→ **WHAT TO PRODUCE**
Return the run of lines below that opens with the line containing "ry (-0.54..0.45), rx" and closes with the line containing "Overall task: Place", keeping each one exact.

→ **GIVEN INFORMATION**
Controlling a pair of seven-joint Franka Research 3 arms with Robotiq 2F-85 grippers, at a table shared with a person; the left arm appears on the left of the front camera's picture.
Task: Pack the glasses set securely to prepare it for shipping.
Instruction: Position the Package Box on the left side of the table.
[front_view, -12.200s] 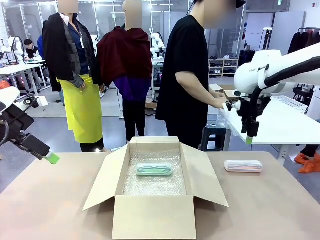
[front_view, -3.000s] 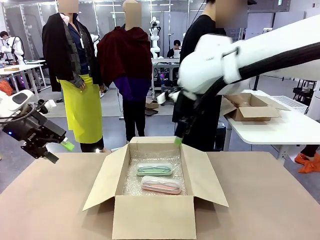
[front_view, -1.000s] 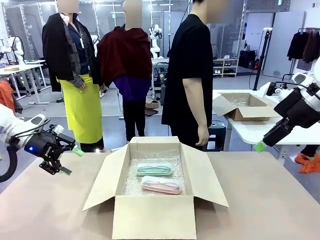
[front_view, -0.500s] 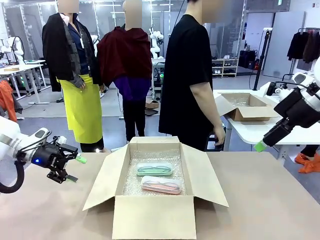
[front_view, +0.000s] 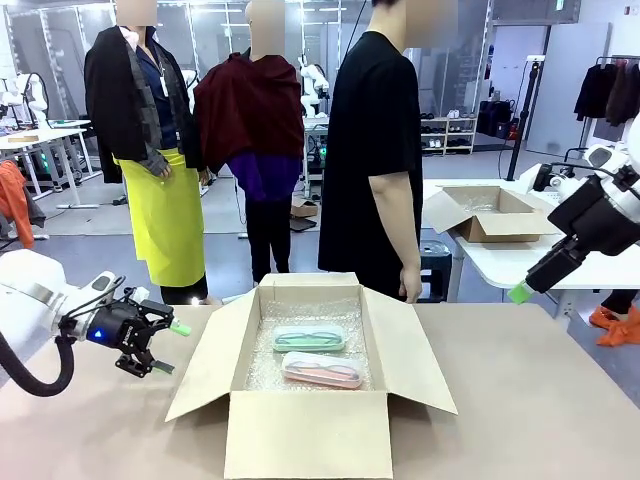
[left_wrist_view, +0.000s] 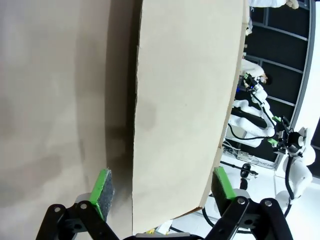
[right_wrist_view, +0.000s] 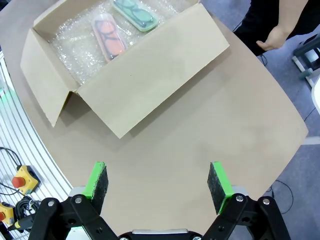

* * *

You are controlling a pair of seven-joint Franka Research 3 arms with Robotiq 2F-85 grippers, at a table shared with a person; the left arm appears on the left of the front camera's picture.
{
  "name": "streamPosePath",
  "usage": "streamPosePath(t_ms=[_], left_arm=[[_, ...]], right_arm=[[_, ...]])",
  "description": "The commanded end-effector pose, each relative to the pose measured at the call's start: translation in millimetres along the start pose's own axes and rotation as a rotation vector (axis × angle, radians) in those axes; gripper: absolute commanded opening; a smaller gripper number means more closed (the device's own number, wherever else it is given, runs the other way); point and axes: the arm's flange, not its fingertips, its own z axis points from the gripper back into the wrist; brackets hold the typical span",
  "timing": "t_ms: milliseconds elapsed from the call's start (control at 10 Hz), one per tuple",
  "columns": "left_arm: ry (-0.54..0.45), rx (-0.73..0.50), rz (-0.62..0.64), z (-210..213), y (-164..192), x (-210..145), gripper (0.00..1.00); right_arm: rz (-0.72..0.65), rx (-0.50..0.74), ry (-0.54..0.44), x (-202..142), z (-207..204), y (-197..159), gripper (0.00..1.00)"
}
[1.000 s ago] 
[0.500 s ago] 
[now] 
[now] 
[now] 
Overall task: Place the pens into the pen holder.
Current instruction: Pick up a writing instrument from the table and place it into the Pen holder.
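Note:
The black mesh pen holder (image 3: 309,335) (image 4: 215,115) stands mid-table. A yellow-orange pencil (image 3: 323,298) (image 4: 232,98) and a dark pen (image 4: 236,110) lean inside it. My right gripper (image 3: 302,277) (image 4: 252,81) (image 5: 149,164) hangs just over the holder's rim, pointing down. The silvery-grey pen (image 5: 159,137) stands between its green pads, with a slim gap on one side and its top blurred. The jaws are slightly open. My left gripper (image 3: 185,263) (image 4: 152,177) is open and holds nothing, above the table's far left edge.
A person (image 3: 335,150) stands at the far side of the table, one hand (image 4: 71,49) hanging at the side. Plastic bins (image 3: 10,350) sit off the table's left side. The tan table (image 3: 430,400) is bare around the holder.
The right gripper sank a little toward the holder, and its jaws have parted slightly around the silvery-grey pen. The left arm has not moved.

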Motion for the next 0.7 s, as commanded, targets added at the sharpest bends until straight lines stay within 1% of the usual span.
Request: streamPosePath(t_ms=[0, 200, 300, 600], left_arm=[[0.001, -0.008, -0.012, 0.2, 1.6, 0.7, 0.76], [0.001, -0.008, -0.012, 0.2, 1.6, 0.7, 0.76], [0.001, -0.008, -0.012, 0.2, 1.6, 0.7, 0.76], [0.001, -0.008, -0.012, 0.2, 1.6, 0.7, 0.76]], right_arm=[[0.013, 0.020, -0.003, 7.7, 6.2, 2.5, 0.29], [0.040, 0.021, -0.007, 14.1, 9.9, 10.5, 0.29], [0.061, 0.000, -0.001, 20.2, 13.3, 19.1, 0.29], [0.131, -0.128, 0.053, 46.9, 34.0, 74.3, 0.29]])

→ **RESPONSE TO THIS EXERCISE**
  "columns": "left_arm: ry (-0.54..0.45), rx (-0.73..0.50), rz (-0.62..0.64), z (-210..213), y (-164..192), x (-210..145), gripper (0.00..1.00); right_arm: rz (-0.72..0.65), rx (-0.50..0.74), ry (-0.54..0.44), x (-202..142), z (-207..204), y (-197..159), gripper (0.00..1.00)"
}
[1.000 s ago] 
[0.500 s ago] 
[now] 
[now] 
[now] 
Overall task: Place the pens into the pen holder.

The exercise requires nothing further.